▶ [WHAT IS NEEDED]: Please return the full listing word for word, leaving out any pictures.
(Beginning of INPUT DATA)
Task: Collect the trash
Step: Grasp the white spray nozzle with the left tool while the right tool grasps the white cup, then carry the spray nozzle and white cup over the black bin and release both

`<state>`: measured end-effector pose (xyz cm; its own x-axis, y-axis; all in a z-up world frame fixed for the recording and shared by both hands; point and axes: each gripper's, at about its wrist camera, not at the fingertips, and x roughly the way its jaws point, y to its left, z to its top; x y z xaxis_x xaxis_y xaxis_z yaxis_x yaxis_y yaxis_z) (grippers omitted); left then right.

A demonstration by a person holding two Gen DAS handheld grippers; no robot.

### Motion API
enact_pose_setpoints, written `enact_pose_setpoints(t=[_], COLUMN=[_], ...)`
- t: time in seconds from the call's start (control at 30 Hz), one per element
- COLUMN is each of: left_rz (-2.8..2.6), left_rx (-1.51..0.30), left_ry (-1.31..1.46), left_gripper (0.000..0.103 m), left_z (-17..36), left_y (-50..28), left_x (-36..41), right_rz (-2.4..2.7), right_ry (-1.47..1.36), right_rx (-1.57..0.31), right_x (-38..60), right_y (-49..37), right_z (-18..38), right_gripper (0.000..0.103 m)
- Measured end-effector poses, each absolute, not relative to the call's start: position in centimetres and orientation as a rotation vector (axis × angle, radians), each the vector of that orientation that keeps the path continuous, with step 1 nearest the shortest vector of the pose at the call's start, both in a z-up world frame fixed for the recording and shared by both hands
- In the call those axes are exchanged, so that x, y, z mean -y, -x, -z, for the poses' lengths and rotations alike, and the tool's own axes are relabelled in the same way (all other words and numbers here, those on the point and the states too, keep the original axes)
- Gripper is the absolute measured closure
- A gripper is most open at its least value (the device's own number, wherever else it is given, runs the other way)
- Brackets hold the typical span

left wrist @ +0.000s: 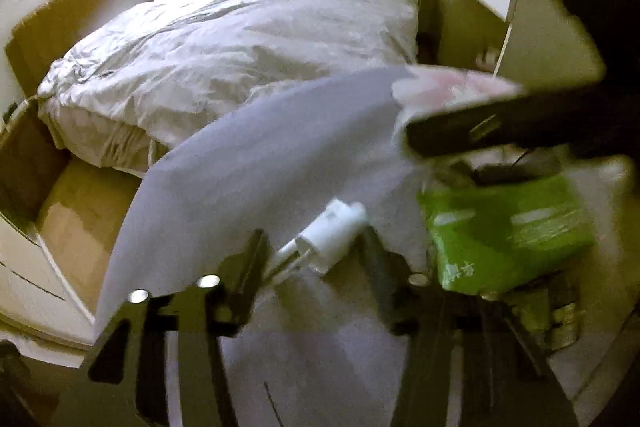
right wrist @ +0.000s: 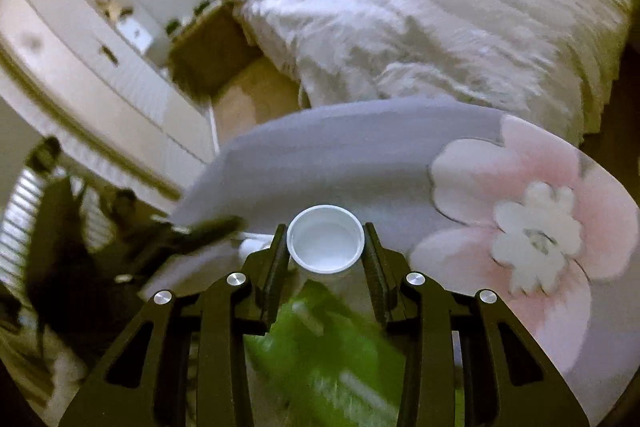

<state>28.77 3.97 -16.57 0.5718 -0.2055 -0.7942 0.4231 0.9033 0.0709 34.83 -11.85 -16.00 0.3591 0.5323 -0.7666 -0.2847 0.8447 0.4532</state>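
Bedroom surroundings framed the scene: a bed with a rumpled pale duvet (left wrist: pixel 240 39) and a brown cardboard box (left wrist: pixel 60 27) at its side. Nearer the cameras lay a grey sheet (right wrist: pixel 340 155) printed with a pink flower (right wrist: pixel 532 223). The right gripper (right wrist: pixel 326 247) held a white plastic cup (right wrist: pixel 326 243) by its rim, one finger on each side, mouth facing the camera. A green packet (right wrist: pixel 320 355) lay beneath it, blurred. The left gripper (left wrist: pixel 316 247) stood narrowed around a white tubular item (left wrist: pixel 328 231) lying on the grey sheet; whether its pads pressed the item could not be determined. The green packet (left wrist: pixel 504 227) lay just right of it.
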Motion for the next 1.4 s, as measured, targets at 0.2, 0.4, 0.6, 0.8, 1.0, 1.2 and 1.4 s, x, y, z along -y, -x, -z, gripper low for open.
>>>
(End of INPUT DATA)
▶ [RESULT BELOW]:
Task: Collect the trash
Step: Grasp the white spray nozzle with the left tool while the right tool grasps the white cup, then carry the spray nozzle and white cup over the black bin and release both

`<state>`: measured end-effector pose (xyz cm; its own x-axis, y-axis; all in a z-up world frame fixed for the recording and shared by both hands; point and axes: each gripper's, at about its wrist camera, not at the fingertips, and x roughly the way its jaws point, y to its left, z to its top; x y z xaxis_x xaxis_y xaxis_z yaxis_x yaxis_y yaxis_z) (grippers omitted); left then right.

A demonstration by a person holding two Gen DAS handheld grippers; no robot.

### Motion API
enact_pose_setpoints, written `enact_pose_setpoints(t=[_], COLUMN=[_], ...)`
- t: time in seconds from the call's start (control at 30 Hz), one per element
- COLUMN is each of: left_rz (-2.8..2.6), left_rx (-1.51..0.30), left_ry (-1.31..1.46), left_gripper (0.000..0.103 m), left_z (-17..36), left_y (-50..28), left_x (-36..41), right_rz (-2.4..2.7), right_ry (-1.47..1.36), right_rx (-1.57..0.31), right_x (-38..60), right_y (-49..37), right_z (-18..38), right_gripper (0.000..0.103 m)
- Measured end-effector poses, each absolute, not relative to the call's start: position in centimetres and orientation as a rotation vector (axis × angle, radians), each the vector of that orientation that keeps the path continuous, with step 1 nearest the shortest vector of the pose at the call's start, both in a z-up world frame fixed for the recording and shared by both hands
- In the call those axes are exchanged, so that x, y, z mean -y, -x, -z, for the poses' lengths and rotations alike, and the tool's own axes are relabelled in the same way (all other words and numbers here, those on the point and the states too, keep the original axes)
- Gripper is the absolute measured closure
- A gripper is most open at its least value (the device's own number, wherever else it is given, runs the other way)
- Brackets hold the typical span

left wrist @ +0.000s: 
right wrist @ +0.000s: 

<state>28.77 3.97 -16.57 0.5718 -0.2055 -0.7942 0.4231 0.9033 0.0709 34.83 -11.85 -16.00 0.3591 0.5323 -0.7666 -0.2847 0.8447 0.4532</state>
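Bedroom surroundings framed the scene: a bed with a rumpled pale duvet (left wrist: pixel 240 39) and a brown cardboard box (left wrist: pixel 60 27) at its side. Nearer the cameras lay a grey sheet (right wrist: pixel 340 155) printed with a pink flower (right wrist: pixel 532 223). The right gripper (right wrist: pixel 326 247) held a white plastic cup (right wrist: pixel 326 243) by its rim, one finger on each side, mouth facing the camera. A green packet (right wrist: pixel 320 355) lay beneath it, blurred. The left gripper (left wrist: pixel 316 247) stood narrowed around a white tubular item (left wrist: pixel 328 231) lying on the grey sheet; whether its pads pressed the item could not be determined. The green packet (left wrist: pixel 504 227) lay just right of it.
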Motion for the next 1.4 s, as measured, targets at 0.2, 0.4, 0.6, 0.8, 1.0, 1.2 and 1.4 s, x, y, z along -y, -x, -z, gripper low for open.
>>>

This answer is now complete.